(Items from a data source)

══════════════════════════════

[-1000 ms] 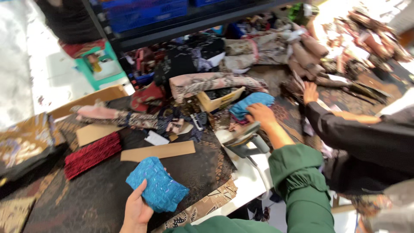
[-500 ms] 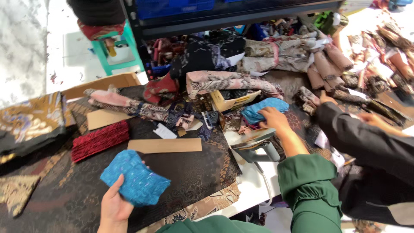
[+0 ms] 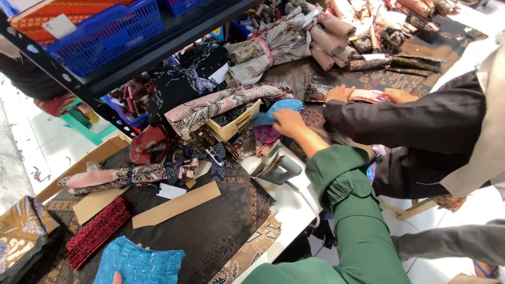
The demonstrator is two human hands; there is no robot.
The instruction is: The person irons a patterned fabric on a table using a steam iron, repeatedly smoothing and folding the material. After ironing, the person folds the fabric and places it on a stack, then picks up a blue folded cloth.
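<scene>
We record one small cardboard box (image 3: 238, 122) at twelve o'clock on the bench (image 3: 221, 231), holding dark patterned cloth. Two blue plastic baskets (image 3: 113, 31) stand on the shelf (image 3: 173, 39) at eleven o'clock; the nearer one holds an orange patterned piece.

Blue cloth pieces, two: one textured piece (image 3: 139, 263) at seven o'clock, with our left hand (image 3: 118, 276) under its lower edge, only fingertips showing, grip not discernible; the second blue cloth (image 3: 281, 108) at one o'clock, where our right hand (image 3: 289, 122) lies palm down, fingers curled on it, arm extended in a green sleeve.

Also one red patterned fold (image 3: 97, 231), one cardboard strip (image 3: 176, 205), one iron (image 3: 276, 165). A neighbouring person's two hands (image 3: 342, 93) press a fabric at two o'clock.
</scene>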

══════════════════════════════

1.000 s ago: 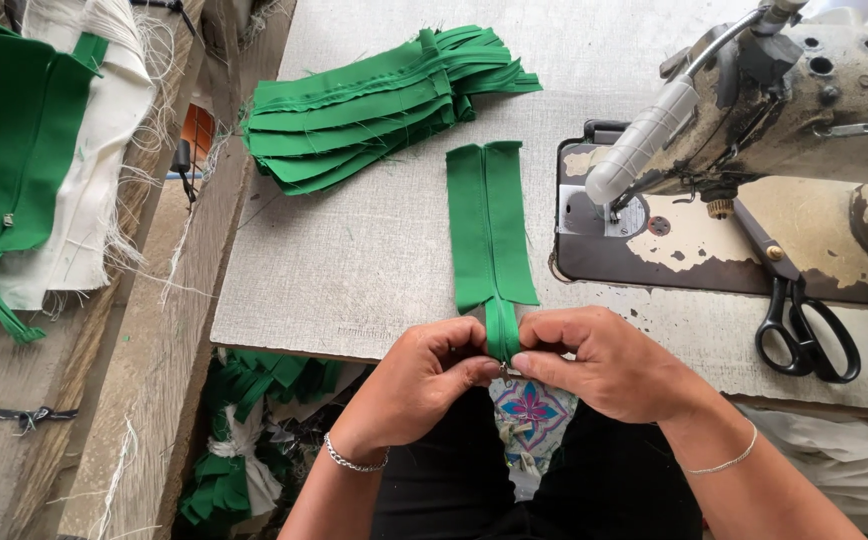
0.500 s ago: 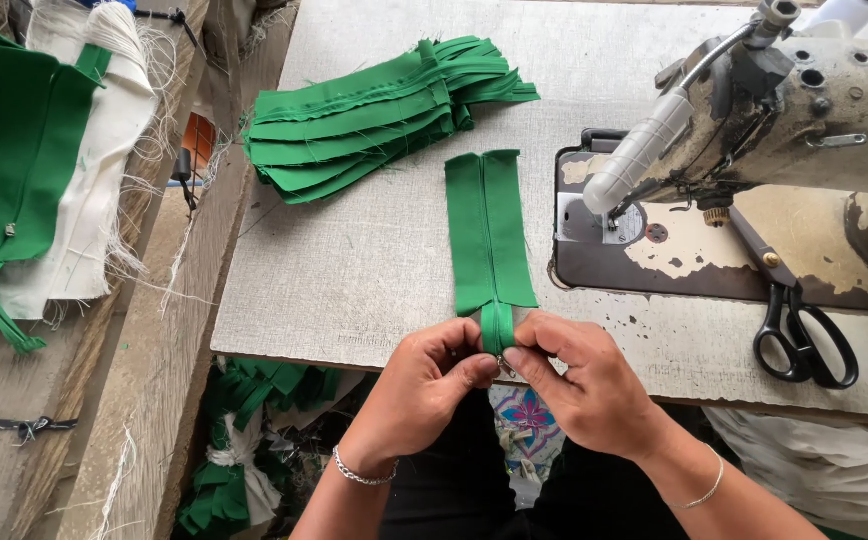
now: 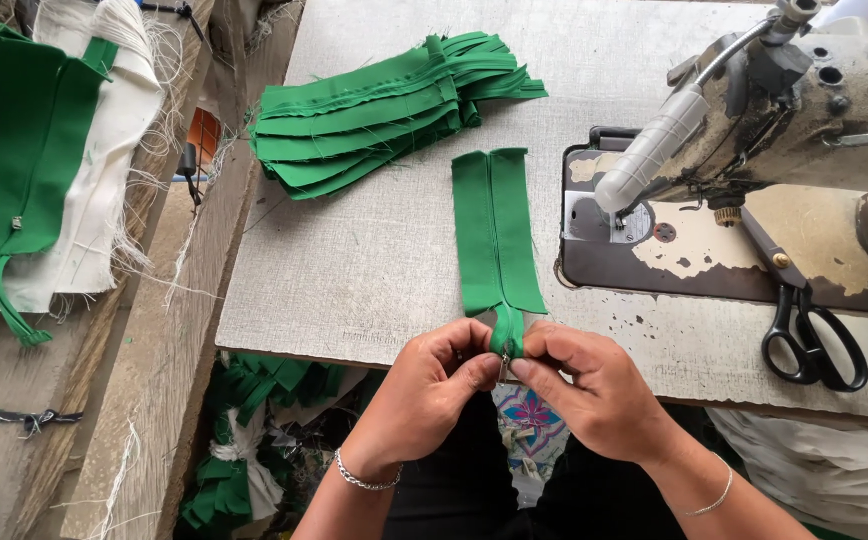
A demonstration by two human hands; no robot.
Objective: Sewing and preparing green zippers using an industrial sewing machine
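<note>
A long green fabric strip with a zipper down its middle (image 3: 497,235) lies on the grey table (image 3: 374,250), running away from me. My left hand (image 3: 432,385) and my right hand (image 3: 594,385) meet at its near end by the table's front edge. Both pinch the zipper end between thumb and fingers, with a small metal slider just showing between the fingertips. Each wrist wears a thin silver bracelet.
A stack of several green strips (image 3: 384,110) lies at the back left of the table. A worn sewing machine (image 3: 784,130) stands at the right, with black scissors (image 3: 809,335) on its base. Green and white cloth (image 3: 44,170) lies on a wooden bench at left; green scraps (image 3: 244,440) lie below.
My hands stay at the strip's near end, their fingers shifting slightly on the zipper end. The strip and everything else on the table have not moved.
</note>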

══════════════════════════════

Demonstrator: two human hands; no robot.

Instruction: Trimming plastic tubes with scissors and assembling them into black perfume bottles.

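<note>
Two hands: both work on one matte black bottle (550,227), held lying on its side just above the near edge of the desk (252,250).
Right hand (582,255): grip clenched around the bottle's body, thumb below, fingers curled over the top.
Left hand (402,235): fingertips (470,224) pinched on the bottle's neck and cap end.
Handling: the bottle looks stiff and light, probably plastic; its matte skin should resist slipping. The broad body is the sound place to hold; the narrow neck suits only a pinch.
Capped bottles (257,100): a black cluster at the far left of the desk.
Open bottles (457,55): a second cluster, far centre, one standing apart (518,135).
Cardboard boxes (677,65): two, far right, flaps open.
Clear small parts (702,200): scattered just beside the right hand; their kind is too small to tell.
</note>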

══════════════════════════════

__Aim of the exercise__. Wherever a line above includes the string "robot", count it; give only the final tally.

__Result for this task__. 3